About this exercise » Filter the data for lines with the word "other" and copy those lines.

BEGIN Recorded information

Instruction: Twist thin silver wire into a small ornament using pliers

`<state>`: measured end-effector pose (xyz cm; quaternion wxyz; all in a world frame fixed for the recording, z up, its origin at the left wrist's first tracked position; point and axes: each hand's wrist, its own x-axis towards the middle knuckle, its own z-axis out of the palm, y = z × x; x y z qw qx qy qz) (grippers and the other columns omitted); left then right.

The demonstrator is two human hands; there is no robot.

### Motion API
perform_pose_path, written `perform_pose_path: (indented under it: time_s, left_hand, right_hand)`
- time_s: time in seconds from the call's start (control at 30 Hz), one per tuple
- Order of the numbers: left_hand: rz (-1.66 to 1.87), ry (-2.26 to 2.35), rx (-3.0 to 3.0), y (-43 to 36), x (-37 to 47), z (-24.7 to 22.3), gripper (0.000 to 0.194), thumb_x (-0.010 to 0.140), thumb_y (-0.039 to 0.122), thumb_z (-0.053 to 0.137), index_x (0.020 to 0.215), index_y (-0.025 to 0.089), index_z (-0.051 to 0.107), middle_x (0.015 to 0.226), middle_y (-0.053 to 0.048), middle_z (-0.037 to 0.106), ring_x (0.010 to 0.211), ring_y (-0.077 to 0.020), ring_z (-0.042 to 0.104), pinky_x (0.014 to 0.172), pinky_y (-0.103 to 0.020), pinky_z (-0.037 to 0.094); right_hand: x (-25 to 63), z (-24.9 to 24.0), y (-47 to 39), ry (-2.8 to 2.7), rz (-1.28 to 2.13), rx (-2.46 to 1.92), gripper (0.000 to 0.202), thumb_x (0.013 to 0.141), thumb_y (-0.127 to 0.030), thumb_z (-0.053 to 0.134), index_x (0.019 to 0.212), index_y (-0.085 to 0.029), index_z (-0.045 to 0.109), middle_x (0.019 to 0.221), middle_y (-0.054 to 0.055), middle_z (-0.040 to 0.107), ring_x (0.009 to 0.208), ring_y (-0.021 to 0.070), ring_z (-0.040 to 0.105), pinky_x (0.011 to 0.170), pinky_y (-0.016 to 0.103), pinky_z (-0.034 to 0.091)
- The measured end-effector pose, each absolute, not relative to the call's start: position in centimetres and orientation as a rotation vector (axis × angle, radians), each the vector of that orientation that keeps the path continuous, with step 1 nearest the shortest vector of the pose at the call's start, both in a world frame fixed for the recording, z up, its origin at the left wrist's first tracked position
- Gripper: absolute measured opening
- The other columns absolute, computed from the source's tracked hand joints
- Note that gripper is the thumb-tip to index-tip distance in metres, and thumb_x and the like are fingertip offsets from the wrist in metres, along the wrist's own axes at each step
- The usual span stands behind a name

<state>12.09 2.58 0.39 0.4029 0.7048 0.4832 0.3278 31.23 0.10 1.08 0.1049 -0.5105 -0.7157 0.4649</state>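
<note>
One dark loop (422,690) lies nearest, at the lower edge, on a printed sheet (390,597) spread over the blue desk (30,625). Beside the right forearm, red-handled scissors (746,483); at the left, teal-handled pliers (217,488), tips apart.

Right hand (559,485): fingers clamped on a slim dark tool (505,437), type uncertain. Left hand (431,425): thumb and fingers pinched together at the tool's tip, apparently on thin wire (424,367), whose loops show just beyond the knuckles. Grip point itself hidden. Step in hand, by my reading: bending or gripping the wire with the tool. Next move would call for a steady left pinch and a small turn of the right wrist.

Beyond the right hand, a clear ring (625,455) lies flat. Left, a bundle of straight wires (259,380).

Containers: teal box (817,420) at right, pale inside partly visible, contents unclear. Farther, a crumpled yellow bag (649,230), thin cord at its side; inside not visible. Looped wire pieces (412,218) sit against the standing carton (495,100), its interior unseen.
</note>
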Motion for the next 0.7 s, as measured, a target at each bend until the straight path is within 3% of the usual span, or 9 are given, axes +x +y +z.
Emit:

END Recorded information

Exercise response »
`<state>`: measured end-effector pose (xyz cm; quaternion wxyz; all in a world frame fixed for the recording, z up, its origin at the left wrist's first tracked position; point and axes: each hand's wrist, its own x-axis towards the middle knuckle, its own z-axis out of the palm, y = z × x; x y z qw qx qy qz) (grippers and the other columns omitted); left then right.
- The other columns absolute, computed from the source's tracked hand joints

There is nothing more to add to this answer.